Interview

Interview zum britischen Truppenrückzug "Blair will sein Haus ordnen"

Stand: 21.02.2007 17:20 Uhr

"Basra ist nicht Bagdad" - mit diesen Worten hat der britische Premier den Abzug von 1600 Soldaten aus dem Irak begründet. Blair setze damit US-Präsident Bush unter Druck, so Korrespondent Holger Senzel im Gespräch mit tagesschau.de. Doch eigentlich verfolge Blair ein ganz anderes Ziel.

"Basra ist nicht Bagdad" - mit diesen Worten hat der britische Premier Blair den Abzug von 1600 Soldaten aus dem Irak begründet. Die Entscheidung setze US-Präsident Bush unter Druck, so ARD-Hörfunkkorrespondent Holger Senzel im Gespräch mit tagesschau.de. Doch eigentlich verfolge Blair ein ganz anderes Ziel.

tagesschau.de: Großbritannien gilt als engster Verbündeter der USA im Irak-Krieg. Jetzt verkündete der britische Premierminister Tony Blair, einen Teil der Truppen abzuziehen. Warum ausgerechnet zu diesem Zeitpunkt?

Holger Senzel: Blair verkauft das ganze als einen Erfolg.
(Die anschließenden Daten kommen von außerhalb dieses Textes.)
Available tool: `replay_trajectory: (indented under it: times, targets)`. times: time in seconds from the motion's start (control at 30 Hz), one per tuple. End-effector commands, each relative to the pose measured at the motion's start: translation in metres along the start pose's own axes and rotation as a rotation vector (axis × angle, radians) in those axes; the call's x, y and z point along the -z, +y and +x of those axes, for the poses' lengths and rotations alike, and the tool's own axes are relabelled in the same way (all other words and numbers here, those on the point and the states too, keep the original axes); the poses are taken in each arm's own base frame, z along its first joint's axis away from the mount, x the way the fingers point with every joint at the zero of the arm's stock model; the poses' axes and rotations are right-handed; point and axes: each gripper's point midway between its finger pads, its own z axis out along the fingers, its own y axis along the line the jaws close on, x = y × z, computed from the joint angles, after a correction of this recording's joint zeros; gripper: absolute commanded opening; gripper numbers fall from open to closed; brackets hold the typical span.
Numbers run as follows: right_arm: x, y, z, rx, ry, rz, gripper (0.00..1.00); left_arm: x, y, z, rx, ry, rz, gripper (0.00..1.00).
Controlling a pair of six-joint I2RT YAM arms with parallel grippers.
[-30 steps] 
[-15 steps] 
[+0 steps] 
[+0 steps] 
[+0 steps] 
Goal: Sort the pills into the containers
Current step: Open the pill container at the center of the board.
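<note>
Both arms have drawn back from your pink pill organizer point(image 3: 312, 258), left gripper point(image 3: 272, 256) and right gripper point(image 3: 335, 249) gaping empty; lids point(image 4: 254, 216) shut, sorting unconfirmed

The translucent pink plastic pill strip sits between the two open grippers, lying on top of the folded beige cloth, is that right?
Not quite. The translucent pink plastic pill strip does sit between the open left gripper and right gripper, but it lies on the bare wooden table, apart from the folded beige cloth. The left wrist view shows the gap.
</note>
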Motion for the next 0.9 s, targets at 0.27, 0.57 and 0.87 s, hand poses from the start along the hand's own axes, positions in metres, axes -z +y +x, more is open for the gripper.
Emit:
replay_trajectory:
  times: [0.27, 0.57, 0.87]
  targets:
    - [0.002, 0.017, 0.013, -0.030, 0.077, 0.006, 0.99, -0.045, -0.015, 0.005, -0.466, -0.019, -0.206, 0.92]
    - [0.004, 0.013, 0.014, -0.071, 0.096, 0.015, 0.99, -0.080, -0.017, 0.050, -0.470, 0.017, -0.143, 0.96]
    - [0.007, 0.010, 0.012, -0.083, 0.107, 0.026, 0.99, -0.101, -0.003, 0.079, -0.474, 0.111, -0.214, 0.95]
Er sagt, dass sich die Situation im Süden Iraks, wo die Briten stationiert sind, so weit stabilisiert habe, dass man mehr und mehr Verantwortung an die Iraker übergeben könne. 1600 britische Soldaten werden schon in den nächsten Monaten heimkehren. Laut Blair würden die verbleibenden 5500 ausreichen, um die Grenze zu Iran zu sichern und um die irakischen Sicherheitskräfte bei ihrer Aufgabe zu unterstützen. Er erklärte: "Basra bleibt ein gefährlicher Platz, aber nun müssen die Iraker selbst das nächste Kapitel dieser Erfolgsgeschichte schreiben."

"Er setzt Bush unter Druck"

tagesschau.de: US-Präsident George W. Bush will genau das Gegenteil, nämlich die US-Truppen im Irak aufstocken. Wird der sonst so Bush-getreue Blair dem US-Präsidenten jetzt abtrünnig?

Senzel: Er setzt auf jeden Fall den amerikanischen Präsidenten unter Druck, denn Bush schickt mehr als 20.000 frische US-Soldaten in den Irak, Blair zieht seine Leute ab. Mit dem schlichten Satz "Basra ist nicht Bagdad" hat Blair aber für sich das Dilemma gelöst, nicht den Eindruck zu erwecken, dass zwischen ihm und dem US-Präsidenten eine Meinungsverschiedenheit besteht.

Blair argumentiert: Die Situation in Bagdad sei eine völlig andere, die Gefahr terroristischer Angriffe dort wäre viel größer und Bagdad strategisch auch viel wichtiger. In Basra habe sich die Situation eben stabilisiert, so dass man jetzt auch ein Zeichen setzen müsse. Beide Seiten haben diese Erklärung auch abgestimmt und verkaufen den Teilabzug der britischen Truppen als einen gemeinsamen Erfolg der britisch-amerikanischen Irak-Strategie.

"Der öffentliche Druck ist groß"

tagesschau.de: Nun kündigte aber auch Dänemark an, seine Soldaten aus dem Irak abzuziehen. Ist das auch mit den USA und Großbritannien abgestimmt?

Senzel: Es sieht nicht danach aus. Blair hatte in seiner Erklärung im Unterhaus Dänemark nicht erwähnt. Diese Meldung kam völlig gesondert.

tagesschau.de: Der Rückzug der britischen Truppen ist auch innenpolitisch in Großbritannien bedeutungsvoll, da Premierminister Blair im Frühjahr aus dem Amt scheiden wird. Ordnet er sein Erbe?

Senzel: Das kann man so sagen. Es geht darum, dass er sein Haus ordnen will. Blair wird natürlich alles tun, um diesen Eindruck zu vermeiden, dass der Teilabzug der Truppen quasi eine Kapitulation vor dem öffentlichen Druck ist. Und dieser ist groß. Das britische Irak-Engagement ist ausgesprochen unpopulär. Die Forderungen werden immer lauter, dass die britischen Truppen zurückkehren sollen. Sein angekündigter Rücktritt ist letztlich eine Folge des gewachsenen innerparteilichen Drucks wegen des Irak-Kriegs. Und ich denke schon, dass Blair, bevor er den Zeitplan für seinen eigenen Rückttritt bekannt gibt, anfangen will, seine Jungs und die Frauen nach Hause zu holen.